Sul calendario dei mercati non circola l’aspettativa di un rialzo immediato: la politica e le dinamiche istituzionali giocano ancora un ruolo. Tuttavia le probabilità di una stretta entro l’autunno sono in crescita, con i trader che valutano una chance intorno al 50% per un aumento dei tassi in ottobre fino a circa il 3,75–4%.
Wall Street e lavoro: segnali contrastanti
Le oscillazioni dei prezzi si riflettono anche sull’equity: l’indice S&P500 ha corretto, mentre il settore tecnologico ha sofferto in misura maggiore. Il caso più eclatante è stato quello di NVIDIA, che ha segnato un calo intorno al 10%, traducendosi in centinaia di miliardi di capitalizzazione evaporati in pochi giorni.

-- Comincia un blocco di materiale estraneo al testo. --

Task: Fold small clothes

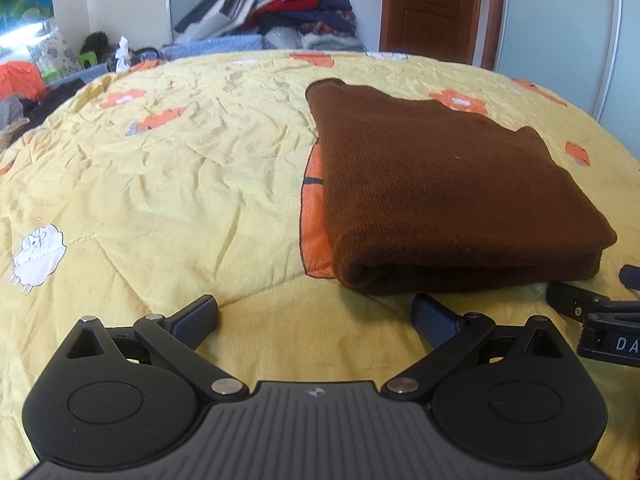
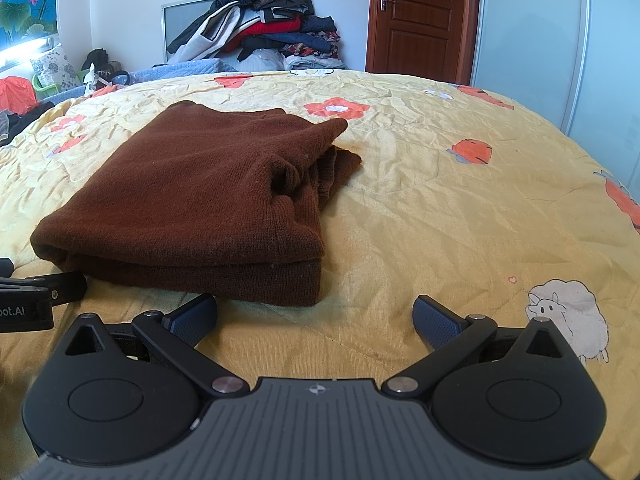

Al tempo stesso, il mercato del lavoro sembra resistere: i nuovi posti di lavoro creati a maggio e il tasso di disoccupazione stabile indicano un’economia ancora solida, complicando la giustificazione di eventuali rinvii di politiche restrittive da parte della Fed.
Ripercussioni su rendimenti e valute
Il rialzo dell’inflazione ha rafforzato il dollaro e spinto verso l’alto i rendimenti dei titoli governativi: il Treasury a 2 anni è salito oltre il 4%, livello che impatta direttamente sulle condizioni di finanziamento per imprese e famiglie.
Per l’Eurozona l’apprezzamento del biglietto verde e il rialzo dei prezzi globali significano un rischio concreto di inflazione importata, che potrebbe convincere la BCE a non ignorare l’evoluzione dei tassi internazionali.
Cosa osservare nelle prossime settimane
- Comunicati e minute della Fed: indicazioni su tempistica e intensità di possibili rialzi.
- Andamento dei prezzi dell’energia legato alle tensioni geopolitiche nel Golfo.
- Dati sull’occupazione e sui salari: segnali di persistenza o attenuazione dell’inflazione.
- Movimenti nei rendimenti dei Treasury e nella coppia EUR/USD, con effetti su mutui e import/export.
Il quadro resta dinamico: l’inflazione più alta del previsto unisce fattori temporanei — come lo shock energetico — e elementi più strutturali. Per famiglie e risparmiatori la domanda centrale è semplice e urgente: quanto costerà il denaro nei prossimi mesi e come inciderà sui bilanci personali e sugli investimenti?
Nei prossimi giorni saranno cruciali le reazioni della Fed e l’evoluzione geopolitica; per ora la combinazione di prezzi in accelerazione, mercato del lavoro solido e mercati finanziari nervosi lascia poche alternative ai responsabili della politica monetaria.